I had deliberately vectored around the whole butterfly keyboard situation by buying the very last Macbook Pro they made BEFORE they switched gears to the butterfly and the touch bar. As in, back in 2017. Yes, this very post is coming to you from what's left of that machine, an "early 2015" model. It's been falling apart at the hardware level and will shortly be replaced with something else, and I hope its replacement isn't awful.
And no, it's not because of abuse. The GPU keeps panicing and when I went to take a look for obvious signs of batshittery under the hood, I found the battery had decided to turn itself into a bomb.
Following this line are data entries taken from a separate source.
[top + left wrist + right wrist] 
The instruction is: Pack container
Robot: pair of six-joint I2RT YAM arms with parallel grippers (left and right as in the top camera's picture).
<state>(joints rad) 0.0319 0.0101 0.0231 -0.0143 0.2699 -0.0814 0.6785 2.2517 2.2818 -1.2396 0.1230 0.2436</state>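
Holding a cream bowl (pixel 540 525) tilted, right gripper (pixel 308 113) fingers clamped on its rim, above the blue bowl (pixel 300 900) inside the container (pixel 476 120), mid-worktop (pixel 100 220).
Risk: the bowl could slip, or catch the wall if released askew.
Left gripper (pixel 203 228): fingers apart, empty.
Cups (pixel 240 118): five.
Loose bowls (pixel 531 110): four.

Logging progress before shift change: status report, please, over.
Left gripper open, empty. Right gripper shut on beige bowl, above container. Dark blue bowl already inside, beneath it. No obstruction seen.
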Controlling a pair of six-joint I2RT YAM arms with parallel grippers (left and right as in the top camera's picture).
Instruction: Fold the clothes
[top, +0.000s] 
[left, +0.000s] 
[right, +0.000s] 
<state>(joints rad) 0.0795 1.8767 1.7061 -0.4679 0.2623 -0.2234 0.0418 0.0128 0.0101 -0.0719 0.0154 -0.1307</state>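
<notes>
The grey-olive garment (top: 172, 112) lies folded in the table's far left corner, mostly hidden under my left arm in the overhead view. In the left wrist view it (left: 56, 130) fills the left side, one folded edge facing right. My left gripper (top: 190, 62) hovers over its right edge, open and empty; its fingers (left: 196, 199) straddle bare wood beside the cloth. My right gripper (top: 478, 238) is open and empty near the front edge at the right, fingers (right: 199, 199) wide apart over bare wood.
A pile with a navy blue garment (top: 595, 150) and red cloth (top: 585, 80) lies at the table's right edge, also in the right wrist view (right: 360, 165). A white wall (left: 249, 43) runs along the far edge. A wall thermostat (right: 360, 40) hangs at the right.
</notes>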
This is for a computer I have treated very well over the years, as I tend to do.
So now I have a LiPo bomb on my hands that needs to be disposed properly during this twilight zone shit where a lot of things are closed down... and a laptop that will go into a GPU loop where the graphics freeze and it has to be power cycled. (Yes, even "ssh in + sudo reboot" doesn't work. You can ssh in, but the reboot never runs.)
Oh, and, with the battery removed (which was a real pain in the ass), the GPU still flips out, so it's not something caused by the battery still being in there. Whatever happened, if it was related, wound up making some kind of lasting change to the system that I haven't tracked down yet.
I tell you, my stuff breaks on me. I don't MAKE it break.